Bertotti detalha que o Bandejão é atraente pelo preço, já que docentes, funcionários e visitantes pagam R$ 15. Ele também aponta que as refeições são preparadas por profissionais qualificados e equilibradas nutricionalmente, com opções vegetarianas e sucos.
O autor ressalta ainda fatores de demanda que afetam o dia a dia: filas longas em dias de interdição de unidades, alta ocupação das mesas e climatização pouco eficiente no verão. Segundo ele, melhorias dependem de investimentos em infraestrutura.
Quanto à higiene, o professor afirma que não houve comprovação de problemas sistêmicos, embora reconheça a possibilidade de ocorrências pontuais em massas de alimentos. Ele critica a utilização de relatos amplos que, na visão dele, desmerecem trabalhadores e fortalecem narrativas de negligência institucional.

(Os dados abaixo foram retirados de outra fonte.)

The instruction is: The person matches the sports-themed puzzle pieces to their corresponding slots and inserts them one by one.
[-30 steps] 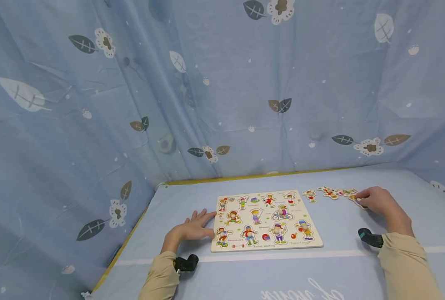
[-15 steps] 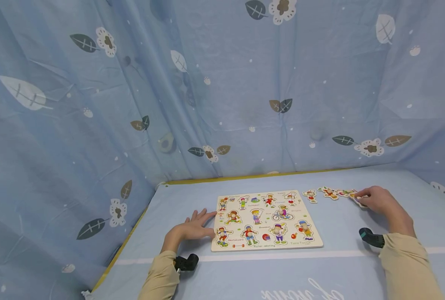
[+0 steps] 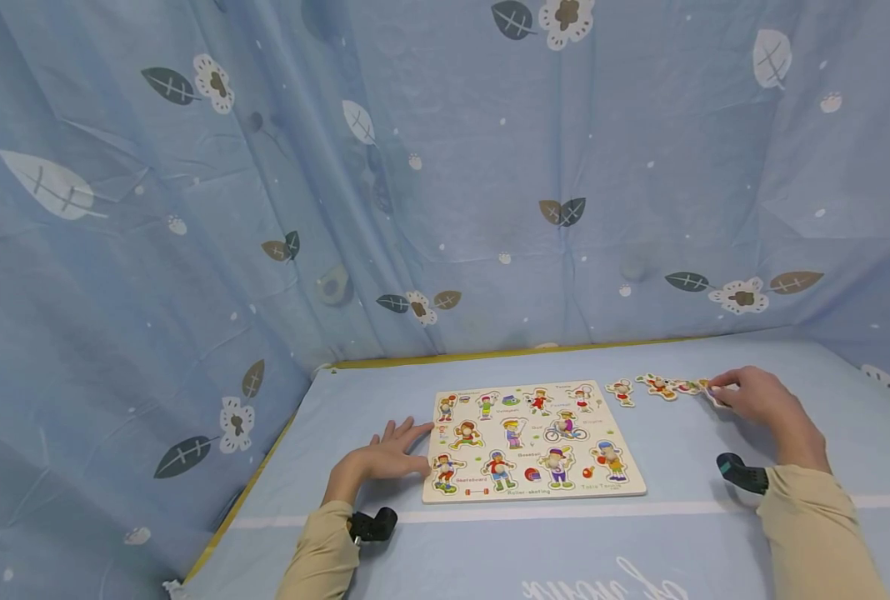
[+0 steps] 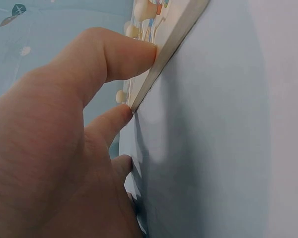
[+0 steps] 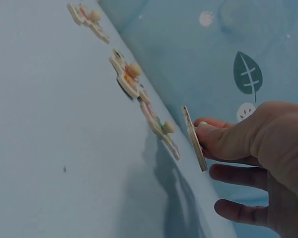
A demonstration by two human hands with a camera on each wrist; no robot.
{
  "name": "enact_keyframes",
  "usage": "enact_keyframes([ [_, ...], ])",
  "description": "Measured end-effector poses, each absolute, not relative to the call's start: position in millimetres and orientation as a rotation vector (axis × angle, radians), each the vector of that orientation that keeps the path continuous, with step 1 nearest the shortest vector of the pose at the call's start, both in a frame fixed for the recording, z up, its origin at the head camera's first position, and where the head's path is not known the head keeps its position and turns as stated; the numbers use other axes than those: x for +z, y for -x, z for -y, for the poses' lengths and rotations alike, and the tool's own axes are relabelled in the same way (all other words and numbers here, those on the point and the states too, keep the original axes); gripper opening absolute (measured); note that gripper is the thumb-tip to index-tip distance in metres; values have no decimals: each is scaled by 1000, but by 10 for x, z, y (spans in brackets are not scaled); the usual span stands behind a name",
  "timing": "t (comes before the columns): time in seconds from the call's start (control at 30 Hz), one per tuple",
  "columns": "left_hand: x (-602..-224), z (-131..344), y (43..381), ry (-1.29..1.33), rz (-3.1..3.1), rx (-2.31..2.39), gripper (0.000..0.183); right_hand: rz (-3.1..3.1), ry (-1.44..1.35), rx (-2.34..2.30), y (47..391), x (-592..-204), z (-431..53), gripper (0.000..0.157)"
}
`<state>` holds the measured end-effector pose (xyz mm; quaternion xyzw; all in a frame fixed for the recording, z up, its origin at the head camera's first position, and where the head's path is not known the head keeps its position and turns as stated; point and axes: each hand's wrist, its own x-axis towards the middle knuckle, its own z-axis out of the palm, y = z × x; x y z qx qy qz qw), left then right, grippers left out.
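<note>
A wooden knob puzzle board (image 3: pixel 490 454) with pictures of children at sports lies flat on the table. My left hand (image 3: pixel 381 460) rests at its left side, fingers spread; in the left wrist view the thumb and a fingertip touch the board's edge (image 4: pixel 164 54). At the far right, my right hand (image 3: pixel 767 408) pinches a flat wooden puzzle piece (image 5: pixel 194 141) by its knob between thumb and finger. That piece is tilted and held up off the table in the right wrist view, its picture turned away. Other loose puzzle pieces lie beside it, to the left.
Right of the board lie a small figure piece (image 3: pixel 621 392), another figure piece (image 3: pixel 659 386) and a piece with a green knob (image 5: pixel 159 129), the latter two close together. A blue patterned curtain (image 3: pixel 445 167) hangs behind the table (image 3: pixel 535 542).
The right hand has risen slightly, lifting the pinched puzzle piece off the table near the other loose pieces. The left hand stays at the board's edge.
</note>
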<state>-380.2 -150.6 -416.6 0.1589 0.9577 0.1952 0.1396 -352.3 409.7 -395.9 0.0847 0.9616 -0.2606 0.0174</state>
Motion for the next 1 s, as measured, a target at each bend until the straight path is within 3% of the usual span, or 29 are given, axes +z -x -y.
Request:
enact_keyframes([
  [1.0,-4178,1517,3803,-478,-2770,549,90,-3237,-104,-778,3546,-3696,-3774,37],
])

Exemplo durante a OQSP 2025
Em junho de 2025, o IQ recebeu mais de 600 pessoas para a Fase Final da Olimpíada de Química de São Paulo. O evento incluiu visitação aos espaços da universidade e, pela primeira vez, permitiu o uso do Bandejão para o público presente, mediante tickets adquiridos pelos visitantes.
Segundo Bertotti, a articulação com a PRIP viabilizou o serviço para os participantes, que elogiaram a qualidade das refeições e o convívio proporcionado pelo espaço. A experiência foi apresentada como evidência de que o bandejão pode atender a demanda de grandes eventos sem comprometer a qualidade.
Em síntese, o professor defende os bandejões como opção saudável e acessível para a comunidade da USP, reconhecendo necessidade de melhorias contínuas na infraestrutura e na gestão, sem justificar ataques generalizados ao serviço.